Para este cuadro que pongo de ejemplo me mandó este texto:
CUADRO 13 (Gigante): Los 5 locos están dibujando, utilizando a las “Minas” como pinceles, mojando las plumas de vedette de la cabeza en grandes tinteros y pintando en enormes hojas. En primer plano está “Willy”, que con la mina dibuja una “Chica de Divito”. Tras él, Pratt dibuja un Corto Maltés con cuerpo de mina en pelotas. A su lado, Oesterheld le comenta algo. García Ferré está mojando su mina en un tintero, mientras dibuja a la “Vecinita de enfrente” con grandes tetas. El pibe doble P dibuja un garabato todo mal hecho. Las “minas” todas sonríen, contentísimas.
Al fondo del cuadro, el Laucha, al frente del Comando Maitena se desmaya con un “Plop!, mientras las chicas, al ver la escena, se ríen y festejan. Una de ellas (puede ser Lunik) sale del grupo y se pone un tocado con plumas, mientras Breccia la recibe con los brazos abiertos.
En primerísimo plano, Boludancio guiña el ojo a cámara.
“WILLY”: ¡Ja, ja, ja! ¿Qué tal, “Dire”? ¡Le dije que sólo podíamos dibujar con estas minas! ¡Ja, ja, ja!
CAROCHINASKY: ¡Ja, ja, ja! ¡Genio y figura!
CLARA LAGOS! ¡Ah, eran para eso, ja, ja, ja! ¡Pensábamos que se las iban a garchar, ja, ja, ja!
MAITENA: ¡Ja, ja, ja! ¡Y nosotras creyendo que estaban objetificando a la mujer!
LUNIK: ¡Ay, ay, yo quiero, yo también quiero! ¡Ay!
BRECCIA: ¡Venga con el abuelo, ja, ja, ja!
OESTERHELD: ¡Ja, ja, ja! ¡Cómo me gustaría aprender a dibujar!

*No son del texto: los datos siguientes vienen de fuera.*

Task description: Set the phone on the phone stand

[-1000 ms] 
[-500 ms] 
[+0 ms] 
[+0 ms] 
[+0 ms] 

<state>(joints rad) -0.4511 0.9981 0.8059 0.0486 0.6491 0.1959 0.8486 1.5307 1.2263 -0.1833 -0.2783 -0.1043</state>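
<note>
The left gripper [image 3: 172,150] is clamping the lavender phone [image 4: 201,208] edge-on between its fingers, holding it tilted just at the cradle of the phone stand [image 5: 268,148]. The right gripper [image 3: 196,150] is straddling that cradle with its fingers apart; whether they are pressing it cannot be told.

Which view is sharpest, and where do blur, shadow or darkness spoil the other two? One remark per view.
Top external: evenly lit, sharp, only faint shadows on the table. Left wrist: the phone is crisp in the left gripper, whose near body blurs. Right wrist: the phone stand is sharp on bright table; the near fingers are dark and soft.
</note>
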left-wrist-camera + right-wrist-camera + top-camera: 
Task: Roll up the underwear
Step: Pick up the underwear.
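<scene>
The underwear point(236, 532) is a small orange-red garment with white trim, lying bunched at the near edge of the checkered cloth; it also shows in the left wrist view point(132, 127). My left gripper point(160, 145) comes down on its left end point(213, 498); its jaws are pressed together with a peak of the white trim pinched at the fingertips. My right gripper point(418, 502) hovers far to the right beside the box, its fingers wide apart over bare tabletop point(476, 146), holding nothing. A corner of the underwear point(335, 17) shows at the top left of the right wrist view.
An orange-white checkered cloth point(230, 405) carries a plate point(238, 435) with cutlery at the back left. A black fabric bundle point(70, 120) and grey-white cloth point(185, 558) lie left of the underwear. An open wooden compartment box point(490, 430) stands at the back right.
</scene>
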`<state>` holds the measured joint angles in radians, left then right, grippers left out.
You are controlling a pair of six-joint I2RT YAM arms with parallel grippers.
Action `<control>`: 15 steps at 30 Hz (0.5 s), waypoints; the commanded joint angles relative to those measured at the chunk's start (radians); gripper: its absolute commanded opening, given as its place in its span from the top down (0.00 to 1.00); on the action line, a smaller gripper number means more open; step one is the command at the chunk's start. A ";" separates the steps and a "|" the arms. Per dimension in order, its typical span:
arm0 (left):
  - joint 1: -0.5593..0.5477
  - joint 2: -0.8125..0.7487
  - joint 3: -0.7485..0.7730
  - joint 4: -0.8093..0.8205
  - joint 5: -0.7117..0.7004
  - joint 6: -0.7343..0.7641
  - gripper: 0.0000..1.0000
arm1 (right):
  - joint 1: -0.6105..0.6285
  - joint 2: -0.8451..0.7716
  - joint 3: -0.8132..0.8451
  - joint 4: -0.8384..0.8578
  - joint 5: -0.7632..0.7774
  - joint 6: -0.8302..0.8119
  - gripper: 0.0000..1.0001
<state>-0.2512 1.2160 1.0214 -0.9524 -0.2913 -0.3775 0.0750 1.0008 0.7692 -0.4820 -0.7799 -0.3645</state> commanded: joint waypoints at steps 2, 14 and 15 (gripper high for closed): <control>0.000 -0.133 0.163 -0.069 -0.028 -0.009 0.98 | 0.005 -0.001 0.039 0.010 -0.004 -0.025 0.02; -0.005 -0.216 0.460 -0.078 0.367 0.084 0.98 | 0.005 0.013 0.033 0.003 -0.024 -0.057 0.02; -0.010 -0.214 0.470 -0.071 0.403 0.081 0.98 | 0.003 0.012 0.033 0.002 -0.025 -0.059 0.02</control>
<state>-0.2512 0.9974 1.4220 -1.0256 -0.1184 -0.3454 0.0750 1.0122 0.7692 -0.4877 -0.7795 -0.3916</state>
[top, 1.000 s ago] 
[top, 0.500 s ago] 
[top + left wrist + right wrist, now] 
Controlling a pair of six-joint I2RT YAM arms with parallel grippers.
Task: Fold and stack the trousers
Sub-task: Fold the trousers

PIBE DOBLE P: ¡Ja, ja, a mí también!
Lo primero que hice fué ubicar los globitos en el orden de lectura que necesito. Lo demás tiene que subordinarse a ese orden. Luego, cómo las acciones son muchas, armé un esqueleto de composición, que intenté que sea lo mas simple posible: un arco con lineas de dirección hacia el centro de la imagen, utilizando de excusa las enormes hojas de papel que Esteban me pedía en el guión. Y sobre eso fuí dibujando o demás.
Así quedó en blanco y negro.
Y así en color.
Y listo. Todo sea por la sonrisa de un niño.